Openid Connect built-in

WunderGraph comes with a built-in Openid Connect relying party implementation. That is, your WunderNode does not only persist & execute Queries as well as caching but can also be responsible for logging in your users, refreshing tokens, etc..

Additionally we offer templates to generate Clients that don't just fetch data but also know the OIDC flows to login a user and refresh their tokens.

Setup in minutes

If you want to build an app with user Login using GitHub, Google, LinkedIn or any other Openid Connect provider you can do so just by configuring an auth provider and a client. The client gets generated by our codegen to make the whole flow as easy as possible. Instead of figuring out the configuration, required dependencies, etc. you're able to setup an app using OIDC in just a few minutes.

PKCE & Refresh Tokens

If you're concerned about security in modern SPA's you've probably heard of PKCE. By default we're using PKCE & refresh Tokens to make your SPA as secure as possible as this is the flow that is currently proposed by security advisors.

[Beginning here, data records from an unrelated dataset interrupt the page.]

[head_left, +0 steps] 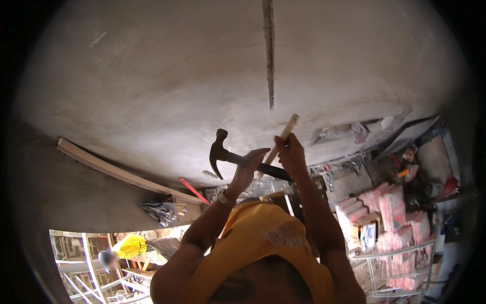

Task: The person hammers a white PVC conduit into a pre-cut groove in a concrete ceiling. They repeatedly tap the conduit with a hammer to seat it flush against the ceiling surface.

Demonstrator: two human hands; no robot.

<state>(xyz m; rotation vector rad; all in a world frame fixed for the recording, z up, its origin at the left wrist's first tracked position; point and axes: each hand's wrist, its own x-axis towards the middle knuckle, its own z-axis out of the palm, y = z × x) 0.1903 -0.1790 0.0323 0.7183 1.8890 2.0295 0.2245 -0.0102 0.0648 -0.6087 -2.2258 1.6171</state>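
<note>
My left hand [245,169] is closed around the handle of a black claw hammer [219,152], near its head, with some fingers stretched along it toward the upper right. The handle slants down behind my right wrist. My right hand [291,154] grips a pale wooden stick [287,126], held diagonally and crossing the hammer handle; whether they touch I cannot tell. Beyond both hands is a grey plastered wall [152,76] with a narrow vertical groove [269,66] cut into it, its lower end just above the stick.
A long pale strip [116,172], a red bar [192,188] and bagged items [162,210] lie at left. Pink sacks [392,213] and metal railing [405,251] stand at lower right among debris. Another person [129,248] in yellow is at lower left amid metal framing.
</note>
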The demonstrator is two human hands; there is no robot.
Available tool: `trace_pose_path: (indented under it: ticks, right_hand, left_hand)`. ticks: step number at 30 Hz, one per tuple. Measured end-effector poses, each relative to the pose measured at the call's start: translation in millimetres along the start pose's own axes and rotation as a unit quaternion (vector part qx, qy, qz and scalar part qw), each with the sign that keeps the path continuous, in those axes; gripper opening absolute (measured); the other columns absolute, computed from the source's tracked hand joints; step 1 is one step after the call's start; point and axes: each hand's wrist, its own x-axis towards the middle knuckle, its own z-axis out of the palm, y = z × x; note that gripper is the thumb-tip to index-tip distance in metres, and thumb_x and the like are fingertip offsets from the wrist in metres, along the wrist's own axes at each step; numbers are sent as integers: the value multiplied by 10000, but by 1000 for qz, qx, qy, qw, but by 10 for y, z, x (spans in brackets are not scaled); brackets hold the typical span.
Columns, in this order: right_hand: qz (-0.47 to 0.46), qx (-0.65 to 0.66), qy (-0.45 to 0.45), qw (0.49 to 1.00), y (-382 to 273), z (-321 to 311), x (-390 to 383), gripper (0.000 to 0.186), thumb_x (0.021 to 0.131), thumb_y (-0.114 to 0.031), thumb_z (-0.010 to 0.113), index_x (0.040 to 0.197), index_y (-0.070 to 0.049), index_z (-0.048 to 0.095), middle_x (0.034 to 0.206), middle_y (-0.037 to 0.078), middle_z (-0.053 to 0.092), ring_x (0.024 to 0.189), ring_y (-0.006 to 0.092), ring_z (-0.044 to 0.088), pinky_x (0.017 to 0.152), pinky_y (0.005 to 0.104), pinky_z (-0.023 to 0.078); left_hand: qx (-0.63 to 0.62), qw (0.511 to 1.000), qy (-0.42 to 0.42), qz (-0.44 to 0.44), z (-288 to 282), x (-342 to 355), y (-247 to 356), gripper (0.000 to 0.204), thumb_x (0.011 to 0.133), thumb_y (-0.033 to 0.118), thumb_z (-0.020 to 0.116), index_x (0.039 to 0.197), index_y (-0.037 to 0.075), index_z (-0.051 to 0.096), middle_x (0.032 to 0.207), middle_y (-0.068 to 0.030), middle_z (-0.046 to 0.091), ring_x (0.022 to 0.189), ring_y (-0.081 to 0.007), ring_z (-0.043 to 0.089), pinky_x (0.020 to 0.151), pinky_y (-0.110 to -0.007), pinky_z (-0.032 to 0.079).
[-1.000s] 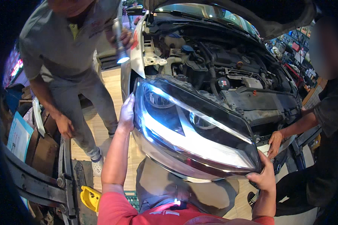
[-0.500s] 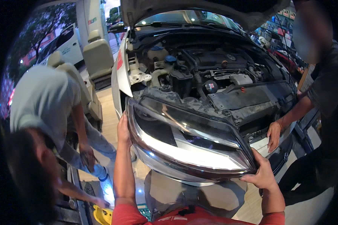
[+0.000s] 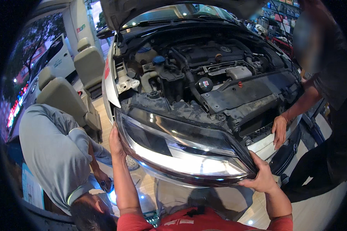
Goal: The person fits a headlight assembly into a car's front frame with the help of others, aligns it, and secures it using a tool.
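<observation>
A large car headlight (image 3: pixel 181 148) with a clear lens is held up in front of the open engine bay (image 3: pixel 173 77). My left hand (image 3: pixel 116 144) grips its left end, fingers along the side. At the lower right corner, my right hand (image 3: pixel 261 174) clasps the housing, thumb toward the front edge. The headlight sits level across the front corner of the white car, close to the fender (image 3: pixel 111 82). Its back side is hidden, so I cannot tell whether it touches the car body.
A co-worker in dark clothes stands at the right, a hand (image 3: pixel 280 131) on the car's front. At the left another person in a grey shirt (image 3: pixel 54 150) bends low, holding a glowing lamp (image 3: pixel 111 192). Beige car seats (image 3: pixel 63 94) stand behind them. The hood (image 3: pixel 173 11) is raised.
Through a shifted view, my hands still hold the headlight, which appears slightly further left. The person at the left has bent lower. The co-worker's hand stays on the car's front.
</observation>
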Motion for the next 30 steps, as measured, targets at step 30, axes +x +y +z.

Using Claims in GraphQL Queries

As you might have learned already, WunderGraph persists Queries by default. Combined with a built in Openid Connect implementation we're able to use claims within our Queries. Take a look at the following example to illustrate the idea:

query AllTasks($email: String! @fromClaim(name: "email")) {
queryTask(filter: {email: {eq: $email}}){

This Query gets persisted so clients cannot see or change it, it stays on the server. This client contains a custom directive:

@fromClaim(name: "email")

With this directive we tell the WunderNode to never accept any value for the $email variable from the user. Instead the user MUST present a valid token from which we will extract the email claim.

This means we can build "insecure" backends and inject variables from claims. This makes backend development easier and the usability of those APIs more flexible.